The Verakin High School of Chongqing, China reports that they used MIT BLOSSOMS lessons during this past academic year to teach 22 advanced students in their Senior 1 group. Because the teaching philosophy of BLOSSOMS is quite novel and different from that of the traditional Chinese way, officials hope that these lessons will help change the school’s style of teaching and learning. Although English vocabulary was sometimes a challenge, participating students really liked the problem-solving focus of the BLOSSOMS lessons and also the way these lessons connected topics studied with real-life applications. Additional Verakin teachers are being trained in BLOSSOMS for the next academic year “so that more students can be involved in such courses to stimulate their creativity.” The number of participating students will be doubled to 44 this coming year.
BLOSSOMS is pleased to announce the arrival of a lesson to introduce students who are interested in human biology and biochemistry to the subtleties of energy metabolism through the lens of ATP (adenosine triphosphate) as the primary energy currency of the cell. Avoiding details of the major pathways of energy production—such as glycolysis, the citric acid cycle, and oxidative phosphorylation—this lesson is focused exclusively on ATP, which is truly the fuel of life. The lesson is taught by Dr. Christian Schubert, Head Teaching Fellow, Neurobiology of Behavior at Harvard University and Manager, PharmaTherapeutics Precision Medicine at Pfizer. Watch it here.

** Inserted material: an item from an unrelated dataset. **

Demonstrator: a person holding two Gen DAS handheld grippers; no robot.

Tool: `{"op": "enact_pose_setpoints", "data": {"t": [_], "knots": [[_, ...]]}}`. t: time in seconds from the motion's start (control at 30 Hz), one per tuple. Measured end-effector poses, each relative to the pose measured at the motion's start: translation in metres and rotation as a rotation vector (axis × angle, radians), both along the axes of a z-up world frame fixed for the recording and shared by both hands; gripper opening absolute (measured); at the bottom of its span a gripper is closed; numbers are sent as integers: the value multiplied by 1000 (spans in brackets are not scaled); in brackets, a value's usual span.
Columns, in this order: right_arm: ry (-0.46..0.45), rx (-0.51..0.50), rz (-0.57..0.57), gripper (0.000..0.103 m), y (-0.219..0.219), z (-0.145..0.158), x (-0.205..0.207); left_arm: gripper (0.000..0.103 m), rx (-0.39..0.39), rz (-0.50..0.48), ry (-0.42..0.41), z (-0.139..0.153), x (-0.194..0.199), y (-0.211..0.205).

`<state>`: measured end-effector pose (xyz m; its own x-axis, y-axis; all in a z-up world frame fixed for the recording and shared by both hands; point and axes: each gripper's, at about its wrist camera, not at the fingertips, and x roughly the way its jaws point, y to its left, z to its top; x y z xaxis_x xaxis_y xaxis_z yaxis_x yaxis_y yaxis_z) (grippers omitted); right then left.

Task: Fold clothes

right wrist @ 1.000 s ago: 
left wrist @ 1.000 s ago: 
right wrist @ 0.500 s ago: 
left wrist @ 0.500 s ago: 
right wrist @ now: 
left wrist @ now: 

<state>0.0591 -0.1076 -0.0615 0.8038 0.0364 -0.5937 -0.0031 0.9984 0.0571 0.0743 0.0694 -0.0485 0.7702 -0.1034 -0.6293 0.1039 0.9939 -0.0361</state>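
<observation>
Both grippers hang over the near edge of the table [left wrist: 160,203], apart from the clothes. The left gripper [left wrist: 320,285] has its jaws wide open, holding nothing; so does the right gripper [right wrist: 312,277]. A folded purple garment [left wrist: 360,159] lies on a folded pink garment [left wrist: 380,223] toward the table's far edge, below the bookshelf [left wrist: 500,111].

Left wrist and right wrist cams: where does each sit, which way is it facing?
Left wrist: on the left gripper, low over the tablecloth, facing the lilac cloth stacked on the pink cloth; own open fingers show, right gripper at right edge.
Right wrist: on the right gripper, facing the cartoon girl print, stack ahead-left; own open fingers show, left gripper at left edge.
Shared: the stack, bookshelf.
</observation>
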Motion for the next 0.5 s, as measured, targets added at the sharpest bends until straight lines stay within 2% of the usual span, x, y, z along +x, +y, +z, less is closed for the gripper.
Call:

A second BLOSSOMS lesson from the American University of Beirut (AUB) aims to help students conceptualize the fact that although all cells in the animal or human body contain the same DNA, different cells in different tissues express, on the one hand, a set of common genes, and on the other, another set of genes that vary depending on the type of tissue and the stage of development. In this video lesson, students will be reminded that genes in a cell/tissue are expressed when certain conditions in the nucleus are met. Among other factors—all discussed fully in the lesson—cells make use of a tiny scaffold known as the “Nuclear Matrix or Nucleo-Skeleton.” This lesson is taught by Dr. Rabih Talhouk, a Professor of Cell Biology at AUB and by Elia El-Habre, MSc. of the Biology Department at AUB. View here.
BLOSSOMS will soon be available in another language: Portuguese. We are happy to announce that our Brazilian partner, Canal Futura, Brazil's largest educational television network http://www.futura.org.br/, has now completed the translation of 37 BLOSSOMS modules into Portuguese, using subtitles. This adds a fourth language to BLOSSOMS: Portuguese, in addition to English, Arabic and Urdu. Canal Futura plans to air these translated BLOSSOMS modules multiple times over their extended network, which reaches 35 million Brazilians. The selected 37 modules were drawn from the set of modules that we had available as of May 2011. We are hopeful that as the joint partnership evolves and grows, additional modules that have been created during the last 15 months will also be translated. Our plan is to post these Portuguese subtitled versions on the MIT BLOSSOMS web site in August.